Find the lines below that contain the string "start". Copy each one.
..........
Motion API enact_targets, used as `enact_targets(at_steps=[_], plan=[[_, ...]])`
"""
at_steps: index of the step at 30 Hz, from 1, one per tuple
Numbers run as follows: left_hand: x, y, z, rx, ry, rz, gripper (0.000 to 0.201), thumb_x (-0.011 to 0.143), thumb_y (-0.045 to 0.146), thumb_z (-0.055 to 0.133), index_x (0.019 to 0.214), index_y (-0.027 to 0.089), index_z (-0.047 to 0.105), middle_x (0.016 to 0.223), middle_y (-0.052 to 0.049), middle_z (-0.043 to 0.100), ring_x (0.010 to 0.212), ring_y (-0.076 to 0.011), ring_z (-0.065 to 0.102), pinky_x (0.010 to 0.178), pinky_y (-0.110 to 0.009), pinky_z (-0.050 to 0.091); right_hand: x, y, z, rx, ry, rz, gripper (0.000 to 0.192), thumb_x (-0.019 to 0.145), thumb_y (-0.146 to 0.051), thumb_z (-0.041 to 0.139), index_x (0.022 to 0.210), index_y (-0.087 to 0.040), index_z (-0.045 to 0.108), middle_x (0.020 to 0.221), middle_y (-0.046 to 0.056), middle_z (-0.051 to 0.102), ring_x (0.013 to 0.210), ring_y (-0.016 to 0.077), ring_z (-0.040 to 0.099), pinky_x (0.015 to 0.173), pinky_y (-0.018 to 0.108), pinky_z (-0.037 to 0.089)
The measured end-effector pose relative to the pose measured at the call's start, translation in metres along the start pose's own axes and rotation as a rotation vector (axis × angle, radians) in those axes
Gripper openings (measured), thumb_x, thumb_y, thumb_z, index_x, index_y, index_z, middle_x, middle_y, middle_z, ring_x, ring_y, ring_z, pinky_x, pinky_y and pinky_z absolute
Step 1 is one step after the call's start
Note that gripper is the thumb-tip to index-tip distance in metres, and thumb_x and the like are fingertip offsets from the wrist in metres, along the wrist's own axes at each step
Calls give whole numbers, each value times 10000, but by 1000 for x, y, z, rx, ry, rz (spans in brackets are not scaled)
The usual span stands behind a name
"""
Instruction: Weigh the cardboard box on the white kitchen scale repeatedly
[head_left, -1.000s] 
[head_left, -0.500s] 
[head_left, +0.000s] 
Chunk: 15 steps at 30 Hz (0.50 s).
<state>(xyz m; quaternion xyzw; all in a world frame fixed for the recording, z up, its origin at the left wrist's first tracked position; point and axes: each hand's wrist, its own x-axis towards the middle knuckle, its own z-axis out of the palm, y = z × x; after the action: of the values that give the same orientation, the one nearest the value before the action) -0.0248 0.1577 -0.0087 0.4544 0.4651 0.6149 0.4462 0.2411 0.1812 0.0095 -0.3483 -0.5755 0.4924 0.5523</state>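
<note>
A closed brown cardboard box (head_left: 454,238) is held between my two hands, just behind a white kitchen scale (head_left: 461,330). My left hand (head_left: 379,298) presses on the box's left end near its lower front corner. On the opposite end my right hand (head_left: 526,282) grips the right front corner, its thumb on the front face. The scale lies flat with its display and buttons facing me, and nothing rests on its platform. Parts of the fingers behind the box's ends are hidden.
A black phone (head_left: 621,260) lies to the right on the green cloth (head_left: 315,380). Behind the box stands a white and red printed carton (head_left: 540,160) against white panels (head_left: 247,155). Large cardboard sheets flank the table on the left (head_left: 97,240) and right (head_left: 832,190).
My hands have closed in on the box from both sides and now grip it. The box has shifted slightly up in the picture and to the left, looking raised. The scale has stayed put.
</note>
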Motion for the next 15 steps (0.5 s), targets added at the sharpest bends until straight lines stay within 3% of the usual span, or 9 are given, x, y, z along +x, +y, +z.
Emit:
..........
:: Answer for this exercise ::
The measured end-effector pose relative to the pose measured at the call's start, translation in metres along the start pose's own axes and rotation as a rotation vector (axis × angle, radians) in those axes
Step 1 is one step after the call's start

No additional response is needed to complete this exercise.